Composed mostly of big gorgeous pictures of minka, I read through Chuji Kawashima's 260 page “Japan's Folk Architecture: Traditional Thatched Farmhouses” in two days. It is a great book that has probably done more to help me understand these buildings than anything else. It is a well written, fairly comprehensive, and rationally organized introduction to the subject. As with any good book, I took notes as I read and ended up with a full page. One house that was interesting, to take an example, is the sao-ie style of minka in Miyazaki Prefecture (described on page 108). It literally means “clothes-drying-pole house”, but is essentially laid out in the so-called longhouse configuration (also called heiretsu-gata).
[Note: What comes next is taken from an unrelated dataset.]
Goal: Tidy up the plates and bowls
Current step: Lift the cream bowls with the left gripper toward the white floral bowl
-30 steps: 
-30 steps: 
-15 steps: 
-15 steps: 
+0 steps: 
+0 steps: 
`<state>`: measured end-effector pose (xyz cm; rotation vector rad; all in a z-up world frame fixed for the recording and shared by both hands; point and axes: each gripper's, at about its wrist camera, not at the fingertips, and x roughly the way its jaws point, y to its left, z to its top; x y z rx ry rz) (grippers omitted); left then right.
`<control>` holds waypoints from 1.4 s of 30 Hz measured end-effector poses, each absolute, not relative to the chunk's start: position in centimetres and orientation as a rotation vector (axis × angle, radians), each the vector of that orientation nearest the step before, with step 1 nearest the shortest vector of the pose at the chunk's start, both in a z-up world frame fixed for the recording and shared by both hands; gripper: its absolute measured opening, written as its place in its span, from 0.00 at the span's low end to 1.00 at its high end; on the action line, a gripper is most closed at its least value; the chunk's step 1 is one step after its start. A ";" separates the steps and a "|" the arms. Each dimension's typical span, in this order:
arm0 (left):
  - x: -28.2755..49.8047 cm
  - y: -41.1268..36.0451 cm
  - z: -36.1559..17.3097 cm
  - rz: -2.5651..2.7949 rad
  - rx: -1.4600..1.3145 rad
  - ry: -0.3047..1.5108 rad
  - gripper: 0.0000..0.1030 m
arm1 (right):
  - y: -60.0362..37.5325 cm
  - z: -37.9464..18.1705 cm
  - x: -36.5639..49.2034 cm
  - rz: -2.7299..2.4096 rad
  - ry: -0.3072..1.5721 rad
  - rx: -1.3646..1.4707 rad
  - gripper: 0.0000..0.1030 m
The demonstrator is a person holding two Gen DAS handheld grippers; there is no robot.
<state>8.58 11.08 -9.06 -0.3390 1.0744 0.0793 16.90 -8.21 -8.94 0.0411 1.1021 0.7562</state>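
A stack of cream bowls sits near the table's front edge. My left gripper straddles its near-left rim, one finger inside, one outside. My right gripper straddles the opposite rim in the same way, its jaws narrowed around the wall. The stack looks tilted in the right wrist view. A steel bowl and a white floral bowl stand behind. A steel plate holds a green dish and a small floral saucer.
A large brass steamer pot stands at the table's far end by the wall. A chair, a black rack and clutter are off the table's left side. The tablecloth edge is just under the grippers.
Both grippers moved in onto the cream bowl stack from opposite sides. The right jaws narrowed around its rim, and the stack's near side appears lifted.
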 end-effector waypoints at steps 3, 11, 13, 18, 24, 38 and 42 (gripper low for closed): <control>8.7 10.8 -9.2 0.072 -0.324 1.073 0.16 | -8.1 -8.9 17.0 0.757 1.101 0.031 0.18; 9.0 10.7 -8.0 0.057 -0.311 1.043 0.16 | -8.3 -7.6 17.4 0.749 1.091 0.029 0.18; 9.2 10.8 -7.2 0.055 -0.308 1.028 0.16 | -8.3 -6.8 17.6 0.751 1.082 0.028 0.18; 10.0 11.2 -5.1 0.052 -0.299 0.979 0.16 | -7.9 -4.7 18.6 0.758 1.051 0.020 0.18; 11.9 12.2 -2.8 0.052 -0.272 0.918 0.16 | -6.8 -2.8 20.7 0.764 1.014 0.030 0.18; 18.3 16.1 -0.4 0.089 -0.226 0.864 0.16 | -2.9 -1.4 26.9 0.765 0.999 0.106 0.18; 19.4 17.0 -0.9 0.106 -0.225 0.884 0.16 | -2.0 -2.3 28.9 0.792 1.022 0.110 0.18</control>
Later on page 162-164 (in the Longhouse subsection of the Hipped Roof section of Part 3: Styles) an example of this style of minka is given: the Takeyoshi Migita house (Shiba-mura, Higashi Usuki-gun, Miyazaki Pref.). Figure 270 is a floorplan drawing of the house; it is elegant in its simplicity, yet it also contains all the distinctive features of minka. Why longhouses in Japan? Here they are an adaptation to building on narrow terraces cut into the slope of steep terrain that does not permit building wide houses.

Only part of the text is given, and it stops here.